Thèse de Pauline Uring, mardi 15 octobre 2019, Créteil

Sujet Altération des textiles de fibres naturelles en environnement intérieur : le rôle des polluants atmosphériques
Date mardi 15 octobre 2019 à 14h
Lieu Université Paris Est Créteil, salle des thèses, bâtiment P2, niveau dalle

Résumé
Les textiles sont des matériaux à la fois quotidiens, omniprésents dans nos intérieurs, mais aussi de prestige, comme en témoigne leur profusion dans les collections des musées et monuments historiques. La préciosité et l’unicité de ceux-ci nécessitent de les préserver sur des périodes prolongées durant lesquelles l’environnement a un impact déterminant. Ce travail de thèse vise à comprendre le rôle précis de l’environnement d’exposition des textiles dans la dégradation des fibres naturelles qui les composent, et plus particulièrement les mécanismes encore méconnus de dégradation liés à la présence de polluants atmosphériques, gazeux et particulaires.
Pour y parvenir, une approche environnementale a été utilisée. Tout d’abord, quatre musées et monuments historiques situés dans des milieux contrastés - urbain (Musée de Cluny, Paris), semi-rural (château de Fontainebleau), marin (musée de la Tapisserie de Bayeux et Villa Kérylos, Beaulieu-sur-Mer) - ont été sélectionnés pour représenter la variété des conditions de conservation des textiles en France. Ces sites ont été étudiés de manière exhaustive (microclimat, concentration en polluants gazeux, granulométrie et chimie des aérosols, morphochimie des particules déposées, vitesse d’empoussièrement) afin de disposer de données environnementales complètes. Certaines pièces des monuments ont également été sélectionnées comme plateformes d’exposition de textiles-modèles (coton, laine et soie) pour un vieillissement naturel.

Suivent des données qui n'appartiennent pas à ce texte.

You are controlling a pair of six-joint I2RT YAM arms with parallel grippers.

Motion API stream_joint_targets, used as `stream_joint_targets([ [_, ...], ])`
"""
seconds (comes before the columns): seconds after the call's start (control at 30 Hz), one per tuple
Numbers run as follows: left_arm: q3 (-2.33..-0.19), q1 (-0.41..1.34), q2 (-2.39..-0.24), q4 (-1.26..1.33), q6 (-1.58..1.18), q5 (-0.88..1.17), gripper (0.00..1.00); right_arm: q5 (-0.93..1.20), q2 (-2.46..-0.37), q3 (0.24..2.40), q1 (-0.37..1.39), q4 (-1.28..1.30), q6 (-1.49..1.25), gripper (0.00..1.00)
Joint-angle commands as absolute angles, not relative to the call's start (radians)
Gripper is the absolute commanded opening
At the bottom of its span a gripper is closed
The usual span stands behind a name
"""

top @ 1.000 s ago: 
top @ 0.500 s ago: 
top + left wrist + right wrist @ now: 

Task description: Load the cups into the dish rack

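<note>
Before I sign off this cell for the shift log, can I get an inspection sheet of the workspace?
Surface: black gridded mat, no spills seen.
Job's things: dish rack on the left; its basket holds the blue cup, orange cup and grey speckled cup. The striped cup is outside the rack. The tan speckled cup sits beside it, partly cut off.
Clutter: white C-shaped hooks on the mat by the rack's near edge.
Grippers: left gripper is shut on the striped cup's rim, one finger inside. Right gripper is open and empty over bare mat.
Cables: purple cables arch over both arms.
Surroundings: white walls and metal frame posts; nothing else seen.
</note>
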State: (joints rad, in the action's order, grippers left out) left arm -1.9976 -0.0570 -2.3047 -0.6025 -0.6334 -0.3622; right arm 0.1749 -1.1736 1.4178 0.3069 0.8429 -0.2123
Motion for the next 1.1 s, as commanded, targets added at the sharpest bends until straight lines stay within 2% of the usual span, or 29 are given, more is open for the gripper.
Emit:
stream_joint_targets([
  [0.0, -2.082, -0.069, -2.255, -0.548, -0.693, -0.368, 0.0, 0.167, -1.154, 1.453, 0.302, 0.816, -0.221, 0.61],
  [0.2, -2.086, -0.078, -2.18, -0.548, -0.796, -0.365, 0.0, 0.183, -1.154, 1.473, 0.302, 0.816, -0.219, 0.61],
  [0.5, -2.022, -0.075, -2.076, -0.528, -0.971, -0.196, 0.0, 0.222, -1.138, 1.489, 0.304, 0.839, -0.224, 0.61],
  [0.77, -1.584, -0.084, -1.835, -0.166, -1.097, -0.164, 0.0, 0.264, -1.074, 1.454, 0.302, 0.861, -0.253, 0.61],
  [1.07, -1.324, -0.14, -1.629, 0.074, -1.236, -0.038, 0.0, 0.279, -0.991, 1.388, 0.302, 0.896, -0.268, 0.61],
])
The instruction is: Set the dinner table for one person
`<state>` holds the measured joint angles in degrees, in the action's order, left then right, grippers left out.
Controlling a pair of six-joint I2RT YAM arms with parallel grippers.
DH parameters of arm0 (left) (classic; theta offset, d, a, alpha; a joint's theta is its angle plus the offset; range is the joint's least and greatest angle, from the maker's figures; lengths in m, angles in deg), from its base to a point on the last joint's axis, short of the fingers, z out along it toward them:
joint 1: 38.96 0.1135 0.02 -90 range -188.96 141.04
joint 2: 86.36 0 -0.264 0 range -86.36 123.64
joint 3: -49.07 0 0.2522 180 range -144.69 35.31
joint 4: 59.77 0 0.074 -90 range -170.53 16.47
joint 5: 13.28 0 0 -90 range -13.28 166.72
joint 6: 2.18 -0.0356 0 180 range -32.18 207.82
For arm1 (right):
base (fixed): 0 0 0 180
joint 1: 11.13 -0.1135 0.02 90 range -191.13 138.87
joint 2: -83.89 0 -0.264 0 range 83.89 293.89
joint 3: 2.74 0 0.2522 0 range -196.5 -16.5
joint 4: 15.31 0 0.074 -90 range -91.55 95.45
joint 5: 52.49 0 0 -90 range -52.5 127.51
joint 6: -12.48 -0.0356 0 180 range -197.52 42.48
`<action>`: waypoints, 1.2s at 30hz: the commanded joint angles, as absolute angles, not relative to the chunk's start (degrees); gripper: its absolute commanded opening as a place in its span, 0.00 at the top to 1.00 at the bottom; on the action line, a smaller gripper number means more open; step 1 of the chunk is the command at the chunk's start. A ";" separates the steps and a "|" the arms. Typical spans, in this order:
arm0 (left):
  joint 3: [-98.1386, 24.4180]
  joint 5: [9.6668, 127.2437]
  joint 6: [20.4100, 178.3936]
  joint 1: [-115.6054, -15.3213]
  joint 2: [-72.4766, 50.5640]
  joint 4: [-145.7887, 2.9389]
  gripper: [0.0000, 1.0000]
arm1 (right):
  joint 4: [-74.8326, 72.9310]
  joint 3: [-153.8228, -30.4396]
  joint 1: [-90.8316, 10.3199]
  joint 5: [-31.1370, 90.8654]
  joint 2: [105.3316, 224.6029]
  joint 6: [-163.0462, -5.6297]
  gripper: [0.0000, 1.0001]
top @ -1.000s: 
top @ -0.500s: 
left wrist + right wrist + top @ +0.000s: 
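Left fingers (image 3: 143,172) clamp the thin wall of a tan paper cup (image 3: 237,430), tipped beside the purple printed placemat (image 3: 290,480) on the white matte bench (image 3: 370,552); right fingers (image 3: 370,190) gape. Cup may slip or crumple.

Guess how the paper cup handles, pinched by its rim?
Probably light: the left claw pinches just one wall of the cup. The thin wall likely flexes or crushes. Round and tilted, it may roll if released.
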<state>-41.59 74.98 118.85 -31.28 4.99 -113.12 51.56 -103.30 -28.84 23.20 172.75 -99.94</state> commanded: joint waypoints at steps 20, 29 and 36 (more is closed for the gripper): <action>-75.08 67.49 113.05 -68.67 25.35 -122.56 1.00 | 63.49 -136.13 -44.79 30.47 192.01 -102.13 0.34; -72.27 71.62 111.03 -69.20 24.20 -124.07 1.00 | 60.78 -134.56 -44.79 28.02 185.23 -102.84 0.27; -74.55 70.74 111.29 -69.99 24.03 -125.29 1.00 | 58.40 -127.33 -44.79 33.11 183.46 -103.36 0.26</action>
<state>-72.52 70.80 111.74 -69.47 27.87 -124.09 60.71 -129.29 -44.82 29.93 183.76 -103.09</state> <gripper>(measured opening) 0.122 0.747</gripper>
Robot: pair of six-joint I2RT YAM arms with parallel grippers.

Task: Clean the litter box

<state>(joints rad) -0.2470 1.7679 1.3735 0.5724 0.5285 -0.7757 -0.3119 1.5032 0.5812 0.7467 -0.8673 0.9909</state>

Les données environnementales collectées ont été utilisées pour conditionner des expériences de vieillissement accéléré en laboratoire. La chambre CIME, dédiée à l’étude de l’interaction entre les matériaux et leur environnement, a été utilisée pour reproduire le dépôt sec de particules clés identifiées sur sites (mélange de calcite, argiles, suies, mascagnite et halite) et pour exposer les textiles empoussiérés artificiellement et naturellement à plusieurs polluants gazeux (SO2, NO2, CO2, O3, COV). Les concentrations des espèces gazeuses et les conditions thermo-hygriques ont été choisies en accord avec les mesures effectuées sur site.
Ce dispositif expérimental, mettant en parallèle mesures et expositions in-situ avec expériences en laboratoire, a permis de mettre en évidence et de suivre à la fois la réactivité des couches de particules et l’évolution des fibres exposées aux polluants.
Le dépôt est le premier à réagir en formant des efflorescences. La croissance de celles-ci peut se faire entre les fibres des textiles. Ces néoformations de sulfates, nitrates et formates se produisent indépendamment de la nature du substrat. Elles peuvent être dommageables pour les textiles car leur emplacement au sein des fibres les rend difficiles à dépoussiérer et ces nouveaux mélanges de sels peuvent avoir des points de déliquescence plus bas, favorisant ainsi la formation de films d’eau.
Les fibres sont également altérées par le contact avec les polluants gazeux : le SO2 et l’acide formique mènent à la rupture de liaisons des chaînes polymères du coton et des liaisons peptidiques de la soie, tandis que le NO2 engendre plutôt des oxydations des fibres. Le coton est le plus sensible au NO2 (combinaison de l’oxydation et de l’hydrolyse des fibres). Si l’acide formique attaque la laine en entraînant des ruptures de liaisons covalentes, comme pour les autres fibres naturelles étudiées, cette fibre résiste mieux au SO2 que la soie et semble même être protégée des altérations futures suite à son exposition à ce polluant. Dans tous les cas, les altérations provoquées par les polluants gazeux sont exacerbées en présence de dépôt, quelle que soit sa composition chimique.
Cette recherche combinant étude environnementale et simulation réaliste des vieillissements de textiles-modèles met clairement en évidence le caractère non protecteur des particules et la nécessité de limiter leur impact en condition intérieure.